TASK DESCRIPTION: Repeat all the records exactly, omitting pictures.

───── LISTED RECORDS

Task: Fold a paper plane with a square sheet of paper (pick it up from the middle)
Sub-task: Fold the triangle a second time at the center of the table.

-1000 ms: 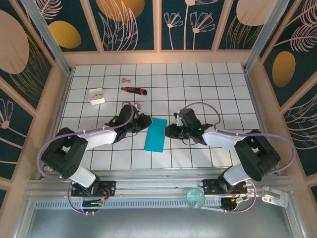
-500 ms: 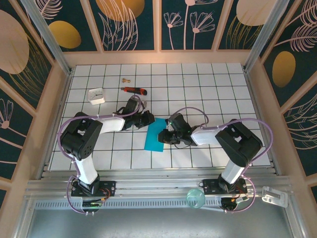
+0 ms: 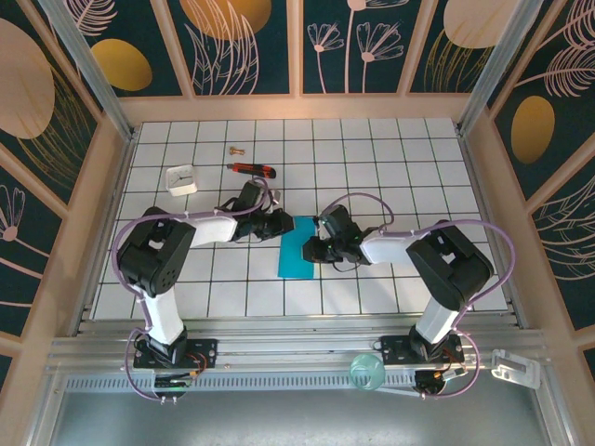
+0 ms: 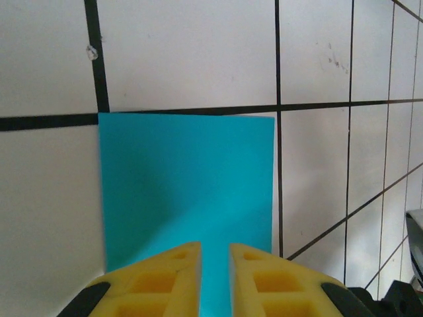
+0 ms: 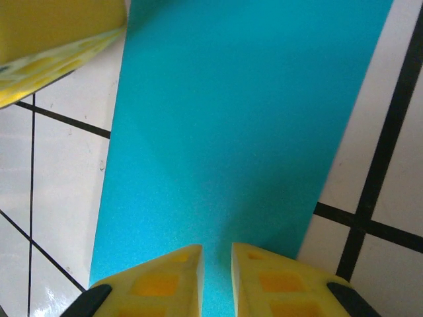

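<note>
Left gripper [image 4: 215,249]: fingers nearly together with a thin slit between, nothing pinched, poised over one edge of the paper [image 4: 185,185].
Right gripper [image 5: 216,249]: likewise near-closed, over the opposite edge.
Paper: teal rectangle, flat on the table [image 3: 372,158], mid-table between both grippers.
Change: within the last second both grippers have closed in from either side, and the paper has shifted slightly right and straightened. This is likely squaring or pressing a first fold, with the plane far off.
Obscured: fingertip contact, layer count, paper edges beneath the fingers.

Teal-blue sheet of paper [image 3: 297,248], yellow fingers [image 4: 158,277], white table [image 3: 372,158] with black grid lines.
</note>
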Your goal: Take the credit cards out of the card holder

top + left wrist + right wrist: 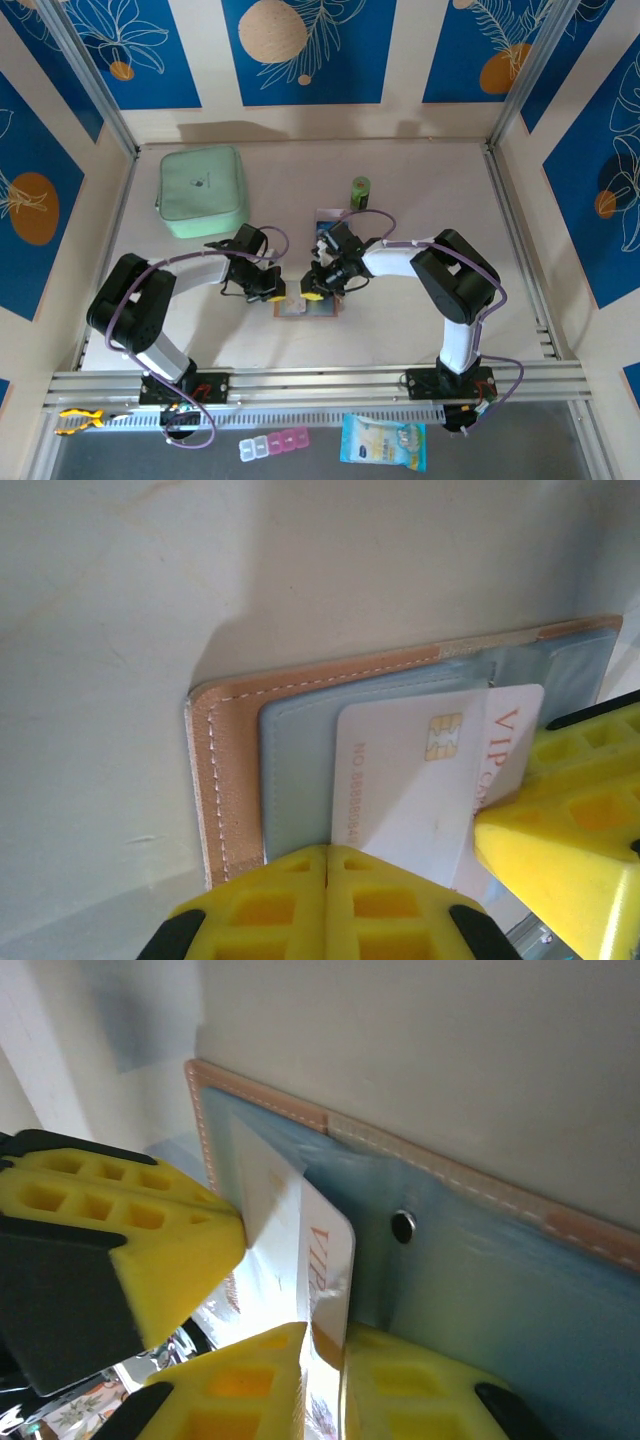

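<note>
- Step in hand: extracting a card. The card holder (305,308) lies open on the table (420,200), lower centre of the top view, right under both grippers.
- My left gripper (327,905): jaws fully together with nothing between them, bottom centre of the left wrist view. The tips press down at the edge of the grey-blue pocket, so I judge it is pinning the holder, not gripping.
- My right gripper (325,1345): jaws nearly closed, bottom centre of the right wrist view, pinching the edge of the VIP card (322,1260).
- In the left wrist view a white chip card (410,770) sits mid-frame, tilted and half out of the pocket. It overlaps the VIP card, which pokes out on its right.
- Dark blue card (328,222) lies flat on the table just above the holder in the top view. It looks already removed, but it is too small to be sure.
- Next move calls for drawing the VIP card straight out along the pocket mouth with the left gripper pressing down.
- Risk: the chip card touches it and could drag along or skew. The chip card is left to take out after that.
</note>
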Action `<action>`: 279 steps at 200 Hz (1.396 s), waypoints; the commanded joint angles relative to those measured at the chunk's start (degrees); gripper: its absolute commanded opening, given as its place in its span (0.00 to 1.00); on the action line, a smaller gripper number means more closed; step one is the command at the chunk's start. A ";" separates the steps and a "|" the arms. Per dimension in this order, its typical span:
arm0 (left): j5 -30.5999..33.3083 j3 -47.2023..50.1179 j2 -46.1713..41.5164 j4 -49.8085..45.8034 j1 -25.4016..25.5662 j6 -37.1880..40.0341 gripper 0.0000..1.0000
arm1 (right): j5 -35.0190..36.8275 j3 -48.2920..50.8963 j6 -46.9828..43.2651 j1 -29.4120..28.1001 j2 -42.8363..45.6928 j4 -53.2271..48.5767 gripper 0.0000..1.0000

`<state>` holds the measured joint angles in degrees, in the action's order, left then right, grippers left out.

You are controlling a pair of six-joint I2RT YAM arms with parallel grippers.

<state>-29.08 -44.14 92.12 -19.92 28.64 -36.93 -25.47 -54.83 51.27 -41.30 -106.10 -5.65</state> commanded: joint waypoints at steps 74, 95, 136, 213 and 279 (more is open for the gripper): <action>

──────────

OUTPUT OF THE EXERCISE:
Task: Fold a paper plane with a square sheet of paper (pick it up from the middle)
Sub-task: Fold the triangle a second time at the center of the table.

-1000 ms: 
-500 ms: 
+0 ms: 
+0 ms: 
+0 ms: 

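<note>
Left gripper [image 4: 215,249]: fingers nearly together with a thin slit between, nothing pinched, poised over one edge of the paper [image 4: 185,185].
Right gripper [image 5: 216,249]: likewise near-closed, over the opposite edge.
Paper: teal rectangle, flat on the table [image 3: 372,158], mid-table between both grippers.
Change: within the last second both grippers have closed in from either side, and the paper has shifted slightly right and straightened. This is likely squaring or pressing a first fold, with the plane far off.
Obscured: fingertip contact, layer count, paper edges beneath the fingers.

Teal-blue sheet of paper [image 3: 297,248], yellow fingers [image 4: 158,277], white table [image 3: 372,158] with black grid lines.
</note>
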Your goal: Take the credit cards out of the card holder

top + left wrist + right wrist: 

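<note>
- Step in hand: extracting a card. The card holder (305,308) lies open on the table (420,200), lower centre of the top view, right under both grippers.
- My left gripper (327,905): jaws fully together with nothing between them, bottom centre of the left wrist view. The tips press down at the edge of the grey-blue pocket, so I judge it is pinning the holder, not gripping.
- My right gripper (325,1345): jaws nearly closed, bottom centre of the right wrist view, pinching the edge of the VIP card (322,1260).
- In the left wrist view a white chip card (410,770) sits mid-frame, tilted and half out of the pocket. It overlaps the VIP card, which pokes out on its right.
- Dark blue card (328,222) lies flat on the table just above the holder in the top view. It looks already removed, but it is too small to be sure.
- Next move calls for drawing the VIP card straight out along the pocket mouth with the left gripper pressing down.
- Risk: the chip card touches it and could drag along or skew. The chip card is left to take out after that.
</note>
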Action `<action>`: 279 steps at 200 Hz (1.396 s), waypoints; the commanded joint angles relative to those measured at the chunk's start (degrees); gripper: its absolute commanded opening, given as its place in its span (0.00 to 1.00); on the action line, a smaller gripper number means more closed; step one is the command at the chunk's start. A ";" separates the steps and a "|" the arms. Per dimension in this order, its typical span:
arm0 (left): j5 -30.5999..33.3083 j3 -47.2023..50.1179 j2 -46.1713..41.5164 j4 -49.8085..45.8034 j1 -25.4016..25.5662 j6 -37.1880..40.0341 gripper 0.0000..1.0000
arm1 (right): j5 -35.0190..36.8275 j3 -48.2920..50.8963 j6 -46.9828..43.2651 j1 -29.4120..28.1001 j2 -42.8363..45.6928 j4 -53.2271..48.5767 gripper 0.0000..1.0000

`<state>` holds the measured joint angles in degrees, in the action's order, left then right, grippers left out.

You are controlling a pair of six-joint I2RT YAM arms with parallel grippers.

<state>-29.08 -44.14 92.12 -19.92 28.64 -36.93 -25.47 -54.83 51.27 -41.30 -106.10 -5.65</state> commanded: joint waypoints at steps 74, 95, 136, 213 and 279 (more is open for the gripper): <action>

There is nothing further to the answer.